[Your instructions] Everything from the line holding "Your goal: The" to the end of the listing below should be copied exactly, line for line, minus the pictures.

* * * *

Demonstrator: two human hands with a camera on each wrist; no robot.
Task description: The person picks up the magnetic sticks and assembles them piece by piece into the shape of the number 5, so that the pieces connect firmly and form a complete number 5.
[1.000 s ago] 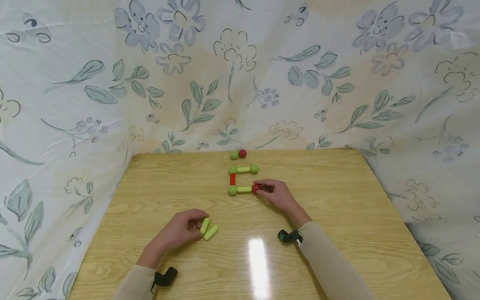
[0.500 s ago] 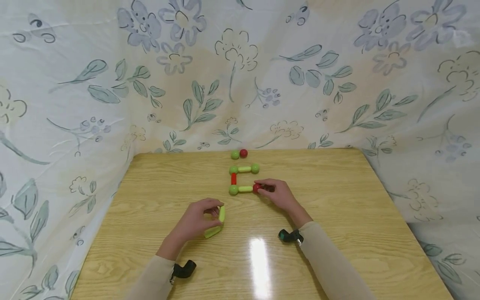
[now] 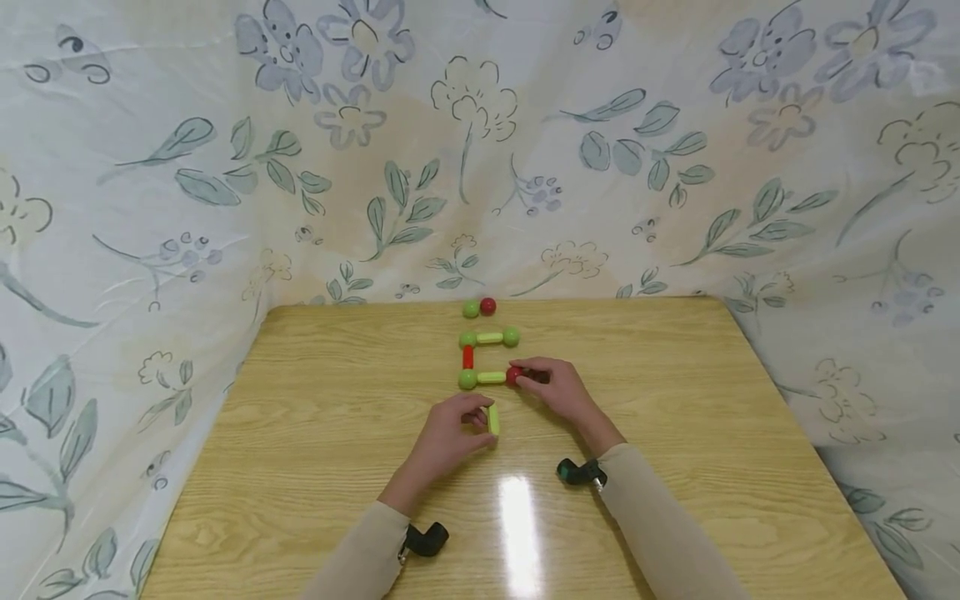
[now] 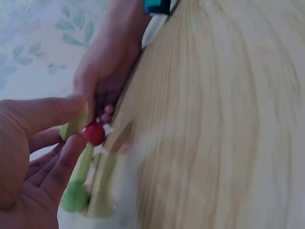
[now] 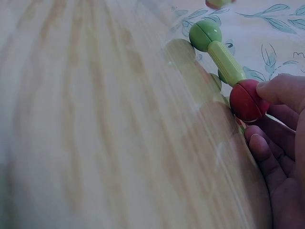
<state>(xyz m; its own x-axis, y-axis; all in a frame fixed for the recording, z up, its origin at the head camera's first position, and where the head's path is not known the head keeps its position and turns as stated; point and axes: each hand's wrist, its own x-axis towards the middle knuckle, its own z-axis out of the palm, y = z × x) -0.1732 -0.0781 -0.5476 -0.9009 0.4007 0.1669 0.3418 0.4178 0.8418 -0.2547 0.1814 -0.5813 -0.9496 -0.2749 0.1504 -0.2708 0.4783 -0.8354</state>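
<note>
My left hand (image 3: 448, 435) pinches a yellow-green magnetic rod (image 3: 492, 420) between thumb and fingers, just below the laid-out pieces. In the left wrist view the rod (image 4: 74, 125) appears close to the red ball (image 4: 94, 133). My right hand (image 3: 561, 390) grips that red ball (image 3: 513, 375) between thumb and fingertips. From the ball, a yellow-green rod (image 3: 491, 377) runs left to a green ball (image 3: 468, 379). A red rod (image 3: 468, 357) joins it to an upper green ball (image 3: 467, 340), which carries another yellow-green rod (image 3: 490, 338) ending in a green ball (image 3: 512, 336).
A loose green ball (image 3: 470, 309) and a red ball (image 3: 488, 306) sit side by side near the back edge of the wooden table (image 3: 337, 358). Floral cloth (image 3: 315, 233) hangs behind and beside the table. A second loose rod is not visible now.
My left hand has moved right, carrying a yellow-green rod toward the red ball. Another rod, seen earlier beside it, is out of sight. My right hand has stayed on the red ball.
</note>
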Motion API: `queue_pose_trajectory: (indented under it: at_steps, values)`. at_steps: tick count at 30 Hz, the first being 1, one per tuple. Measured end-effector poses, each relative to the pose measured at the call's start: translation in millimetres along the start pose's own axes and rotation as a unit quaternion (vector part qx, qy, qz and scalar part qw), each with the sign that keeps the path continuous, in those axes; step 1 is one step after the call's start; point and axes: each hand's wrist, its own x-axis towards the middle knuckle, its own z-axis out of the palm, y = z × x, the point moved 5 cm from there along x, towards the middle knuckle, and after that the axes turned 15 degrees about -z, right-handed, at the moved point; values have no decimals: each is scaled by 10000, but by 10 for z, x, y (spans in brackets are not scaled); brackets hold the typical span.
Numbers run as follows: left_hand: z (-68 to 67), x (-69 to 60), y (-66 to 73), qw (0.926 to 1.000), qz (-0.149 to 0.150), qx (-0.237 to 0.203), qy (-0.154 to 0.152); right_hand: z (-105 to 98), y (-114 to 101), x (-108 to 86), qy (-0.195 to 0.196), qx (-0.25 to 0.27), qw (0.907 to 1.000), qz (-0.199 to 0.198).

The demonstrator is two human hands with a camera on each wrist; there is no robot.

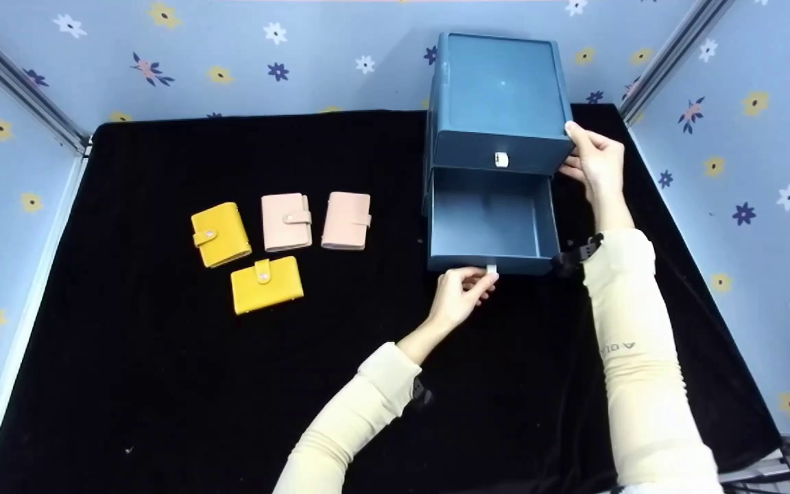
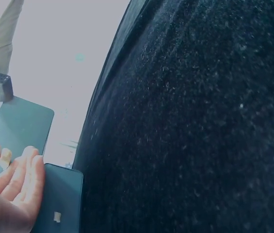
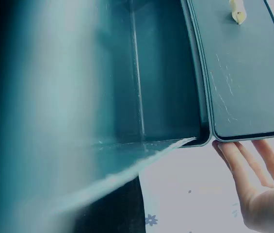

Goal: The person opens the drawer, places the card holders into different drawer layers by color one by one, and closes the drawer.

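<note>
A blue two-drawer cabinet [image 1: 505, 86] stands at the back right, with its lower drawer [image 1: 484, 213] pulled out and its inner floor showing. My left hand [image 1: 460, 295] pinches the small pale pull tab [image 1: 492, 269] on that drawer's front between thumb and fingers. Against the cabinet's right side rests my right hand [image 1: 597, 161], thumb at the top front corner. In the right wrist view, the fingers [image 3: 238, 170] of this hand look extended along the side by the upper drawer front [image 3: 248, 73]. The upper drawer is closed, with its own pale tab [image 1: 501, 159].
Two yellow snap wallets [image 1: 223, 237] [image 1: 268, 285] and two pink ones, a left [image 1: 285, 223] and a right [image 1: 347, 219], lie left of the cabinet on the black cloth [image 1: 162, 384]. Flower-patterned blue panels [image 1: 340, 62] enclose the back and sides.
</note>
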Motion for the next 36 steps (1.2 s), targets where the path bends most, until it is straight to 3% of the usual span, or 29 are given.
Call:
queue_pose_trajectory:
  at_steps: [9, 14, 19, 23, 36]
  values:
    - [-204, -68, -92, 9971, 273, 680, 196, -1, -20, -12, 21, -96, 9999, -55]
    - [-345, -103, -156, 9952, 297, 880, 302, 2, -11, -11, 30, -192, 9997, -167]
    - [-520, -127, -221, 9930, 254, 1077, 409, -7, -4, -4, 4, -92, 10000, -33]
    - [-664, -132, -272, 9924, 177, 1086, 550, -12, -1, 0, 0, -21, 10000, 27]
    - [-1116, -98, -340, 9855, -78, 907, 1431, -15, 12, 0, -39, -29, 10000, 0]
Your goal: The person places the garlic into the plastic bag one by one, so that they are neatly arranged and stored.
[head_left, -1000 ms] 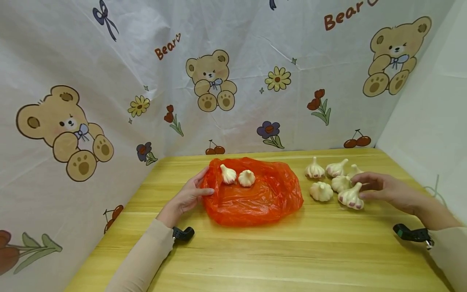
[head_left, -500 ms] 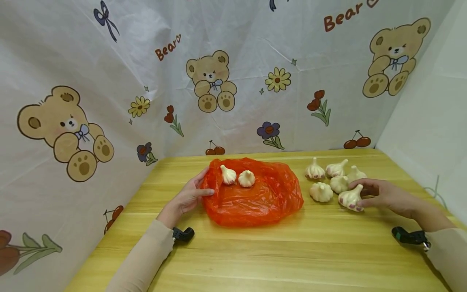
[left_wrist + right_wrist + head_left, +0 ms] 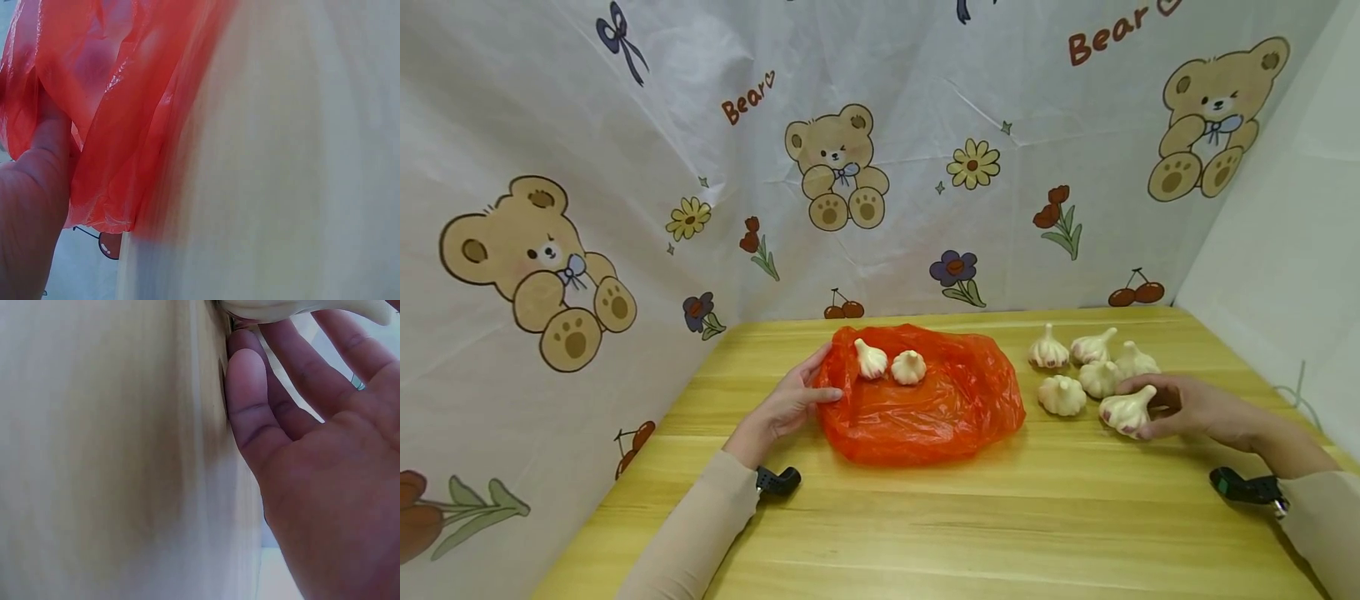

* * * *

[Task solution]
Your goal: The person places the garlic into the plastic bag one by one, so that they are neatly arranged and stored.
[head_left, -1000 ms] 
[head_left, -500 ms] 
[left_wrist + right_wrist + head_left, +0 ms] 

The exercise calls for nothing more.